The principle of orientation as an effect lies in the orientation of the polymer's molecular chains and in the crystal structures formed as a result, and also in the orientation of the amorphous regions in particular preferential directions, and in the associated increase in strength. In principle, however, there is also a reduction in the strength in the direction in which orientation has not taken place. Correspondingly, the case of the BoPP and BoPET films, and especially in the case of the MoPP films, there is a significantly lower strength of the films in the z-direction (in the direction of least extent of the film). Although the enormously high tensile strength of such carriers is profitably used for the application and, for example, in machine direction, maximum loads of more than 350 N/mm² (see, for example, in DE 10 2006 062 249 A1) are held, the disadvantageous inclination of such carriers to fail or splice open in z-direction is regularly manifested on redetachment from substrates or on unwind from the roll, even if only moderate to average forces of little more than 6 N/cm occur, since in these operations the carrier is also loaded in the z-direction.

It is an object of the invention to obtain a marked improvement over the prior art and to provide an adhesive tape which meets the stated requirements.

This object is achieved by means of an adhesive tape as characterized more closely in the main claim. The dependent claims describe advantageous embodiments of the invention. Further embraced is the use of the adhesive tape of the invention.

The invention accordingly provides an adhesive tape having a carrier comprising a film, to which at least one side of which an adhesive is applied, the adhesive being composed of

• • at least one block copolymer P1 having one or more terminal blocks composed of vinylaromatics and having at least one block composed of conjugated dienes, wherein more than 80% of the terminal double bonds formed by 1,2-linkage are hydrogenated, while less than 30% of the double bonds in the main chain, formed by 1,4-linkage, are hydrogenated, and
  • at least one block copolymer P2 having one or more terminal blocks composed of vinylaromatics and having at least one block composed of conjugated dienes, wherein at least 95% of the double bonds are hydrogenated.

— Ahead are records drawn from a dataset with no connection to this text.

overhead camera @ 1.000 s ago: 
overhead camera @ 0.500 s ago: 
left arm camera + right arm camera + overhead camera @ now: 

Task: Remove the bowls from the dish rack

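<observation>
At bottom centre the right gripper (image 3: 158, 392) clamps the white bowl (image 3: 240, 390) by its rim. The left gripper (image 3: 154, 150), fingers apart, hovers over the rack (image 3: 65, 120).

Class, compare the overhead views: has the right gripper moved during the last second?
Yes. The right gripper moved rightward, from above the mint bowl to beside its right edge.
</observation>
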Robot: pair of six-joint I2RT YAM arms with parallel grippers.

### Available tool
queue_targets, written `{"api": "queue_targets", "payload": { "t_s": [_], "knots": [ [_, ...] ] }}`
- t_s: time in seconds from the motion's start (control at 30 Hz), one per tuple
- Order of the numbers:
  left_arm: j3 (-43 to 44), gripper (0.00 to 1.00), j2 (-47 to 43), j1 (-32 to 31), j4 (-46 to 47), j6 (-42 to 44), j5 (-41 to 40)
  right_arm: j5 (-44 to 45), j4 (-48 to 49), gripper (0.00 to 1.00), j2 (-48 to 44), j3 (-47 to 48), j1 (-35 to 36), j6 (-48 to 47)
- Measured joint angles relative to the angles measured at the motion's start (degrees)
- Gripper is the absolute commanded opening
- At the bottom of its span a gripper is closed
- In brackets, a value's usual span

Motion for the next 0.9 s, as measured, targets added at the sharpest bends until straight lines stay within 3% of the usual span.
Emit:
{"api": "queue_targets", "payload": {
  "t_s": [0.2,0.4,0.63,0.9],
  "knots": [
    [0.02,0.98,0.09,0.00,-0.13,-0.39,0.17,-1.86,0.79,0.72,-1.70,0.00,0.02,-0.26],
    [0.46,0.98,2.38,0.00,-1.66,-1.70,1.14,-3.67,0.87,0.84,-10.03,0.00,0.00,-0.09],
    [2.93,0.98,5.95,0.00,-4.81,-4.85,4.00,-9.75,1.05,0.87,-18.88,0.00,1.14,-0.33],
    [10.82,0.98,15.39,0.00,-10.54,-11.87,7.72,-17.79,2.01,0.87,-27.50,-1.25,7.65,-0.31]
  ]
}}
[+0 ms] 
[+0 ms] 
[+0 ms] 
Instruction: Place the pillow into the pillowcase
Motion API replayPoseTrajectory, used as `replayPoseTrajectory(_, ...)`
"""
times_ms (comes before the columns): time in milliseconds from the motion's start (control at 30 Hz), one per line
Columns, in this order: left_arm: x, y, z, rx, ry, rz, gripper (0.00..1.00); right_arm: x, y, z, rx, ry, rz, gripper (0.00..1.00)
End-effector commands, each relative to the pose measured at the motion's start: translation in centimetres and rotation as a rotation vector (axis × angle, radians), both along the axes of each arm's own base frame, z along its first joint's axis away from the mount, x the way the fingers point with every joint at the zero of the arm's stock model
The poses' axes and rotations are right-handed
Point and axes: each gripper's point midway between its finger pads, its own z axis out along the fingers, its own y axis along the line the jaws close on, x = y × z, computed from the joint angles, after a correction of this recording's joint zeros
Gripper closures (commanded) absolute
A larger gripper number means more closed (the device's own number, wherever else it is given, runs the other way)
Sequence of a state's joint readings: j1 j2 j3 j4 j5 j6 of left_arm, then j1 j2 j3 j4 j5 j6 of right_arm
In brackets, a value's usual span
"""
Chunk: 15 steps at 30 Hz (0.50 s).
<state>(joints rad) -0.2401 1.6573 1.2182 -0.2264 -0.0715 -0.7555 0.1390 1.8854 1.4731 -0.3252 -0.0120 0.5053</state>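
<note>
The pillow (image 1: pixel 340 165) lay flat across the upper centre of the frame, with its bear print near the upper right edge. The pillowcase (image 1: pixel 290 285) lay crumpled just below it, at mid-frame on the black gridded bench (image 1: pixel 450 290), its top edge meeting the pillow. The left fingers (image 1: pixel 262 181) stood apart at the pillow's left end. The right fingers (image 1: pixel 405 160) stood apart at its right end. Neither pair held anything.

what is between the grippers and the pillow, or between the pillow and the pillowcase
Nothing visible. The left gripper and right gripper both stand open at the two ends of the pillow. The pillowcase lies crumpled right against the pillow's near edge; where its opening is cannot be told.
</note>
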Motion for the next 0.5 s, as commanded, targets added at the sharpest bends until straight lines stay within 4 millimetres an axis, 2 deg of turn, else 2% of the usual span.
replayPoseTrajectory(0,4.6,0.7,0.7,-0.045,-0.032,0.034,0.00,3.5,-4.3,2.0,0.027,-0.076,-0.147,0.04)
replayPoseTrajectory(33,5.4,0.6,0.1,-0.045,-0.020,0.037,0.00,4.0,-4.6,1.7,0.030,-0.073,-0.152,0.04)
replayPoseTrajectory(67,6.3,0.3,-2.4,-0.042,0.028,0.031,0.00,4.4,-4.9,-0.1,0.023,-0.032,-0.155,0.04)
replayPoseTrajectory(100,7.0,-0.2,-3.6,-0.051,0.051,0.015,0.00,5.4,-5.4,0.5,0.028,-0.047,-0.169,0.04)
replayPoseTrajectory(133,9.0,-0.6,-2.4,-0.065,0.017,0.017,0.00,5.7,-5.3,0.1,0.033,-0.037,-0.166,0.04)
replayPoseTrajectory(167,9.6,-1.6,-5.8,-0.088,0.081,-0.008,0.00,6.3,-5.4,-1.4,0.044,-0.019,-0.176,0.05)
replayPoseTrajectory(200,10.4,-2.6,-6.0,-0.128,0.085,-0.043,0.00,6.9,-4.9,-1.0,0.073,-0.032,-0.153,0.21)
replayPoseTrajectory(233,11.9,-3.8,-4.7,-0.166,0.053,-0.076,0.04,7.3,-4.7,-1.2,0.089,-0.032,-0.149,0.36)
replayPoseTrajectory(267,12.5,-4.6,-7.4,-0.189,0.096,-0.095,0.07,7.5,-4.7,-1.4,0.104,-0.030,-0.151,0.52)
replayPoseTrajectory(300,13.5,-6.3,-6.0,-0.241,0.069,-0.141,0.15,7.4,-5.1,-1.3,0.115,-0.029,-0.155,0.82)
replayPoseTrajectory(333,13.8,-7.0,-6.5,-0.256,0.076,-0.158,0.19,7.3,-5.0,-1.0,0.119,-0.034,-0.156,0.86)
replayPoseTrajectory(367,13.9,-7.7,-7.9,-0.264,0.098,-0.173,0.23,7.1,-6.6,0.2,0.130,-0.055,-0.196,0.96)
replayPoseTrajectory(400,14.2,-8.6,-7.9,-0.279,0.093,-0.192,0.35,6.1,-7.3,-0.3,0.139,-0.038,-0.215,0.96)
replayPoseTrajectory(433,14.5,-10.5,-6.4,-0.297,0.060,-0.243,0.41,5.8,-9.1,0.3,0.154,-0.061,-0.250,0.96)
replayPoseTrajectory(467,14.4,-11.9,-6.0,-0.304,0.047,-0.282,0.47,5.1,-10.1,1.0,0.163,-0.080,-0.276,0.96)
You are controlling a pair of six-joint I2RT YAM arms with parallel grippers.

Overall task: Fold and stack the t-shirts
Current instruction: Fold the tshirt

As film carriers it is possible to use all films obtained by the processes described above. The films advantageously possess an elongation at break of between 20% and 160%, in one particularly advantageous embodiment between 30% and 50%.

The films advantageously possess a thickness of between 25 μm and 150 μm, in one particularly advantageous embodiment, however, between 35 μm and 100 μm.

At this point it is noted that, in the case of the adhesive tapes reinforced by attachment of fibers and/or filaments and/or woven filament fabrics or filament scrims, the elongation at break of the products is generally determined by the mechanical properties of the fiber materials and those of the filament geometries. Such products typically have elongations at break of 3% to 25%, with 5% to 8% being particularly preferred. The elongation at break is determined in accordance with the AFERA test method 5004.

In accordance with one preferred embodiment of the invention, the film is composed of

• • unoriented or monoaxially or biaxially oriented polypropylene
  • unoriented or monoaxially oriented polyethylene or
  • polyester.

The film may further be composed of blends of polyethylene and propylene.

In accordance with a further advantageous embodiment of the invention, the film comprises at least in part copolymers of propylene or copolymers of polyethylene.

It has emerged as being advantageous, furthermore, if the film comprises at least two layers produced in particular by coextrusion.

Where the use of the adhesive tape requires an even greater strength or stretch resistance than that obtainable by a film carrier alone, the carrier may be further reinforced by attachment of fibrous materials, especially individual filaments extending in machine directions, or woven filament fabrics or filament scrims. Methods known to the skilled person are the placement of aforementioned fibrous materials onto a precoated film web, and subsequent coating, performed in a separate production step or else in the same production step, with the adhesive that is actually active subsequently.

As carriers for the adhesive tape it is possible to use the described films directly, with in general at least one corona pretreatment or else flame pretreatment of the side that is subsequently coated with the adhesive, in order to anchor the adhesive more effectively on the carrier. A further improvement in adhesion, synonymous with the anchorage of the adhesive on the carrier, may be accomplished through the use of primers. With these it is possible on the one hand to purposively adjust the surface energy and on the other hand, when using isocyanate-containing primers, for example, to pursue chemical attachment of the elastomeric component of the adhesive to the carrier.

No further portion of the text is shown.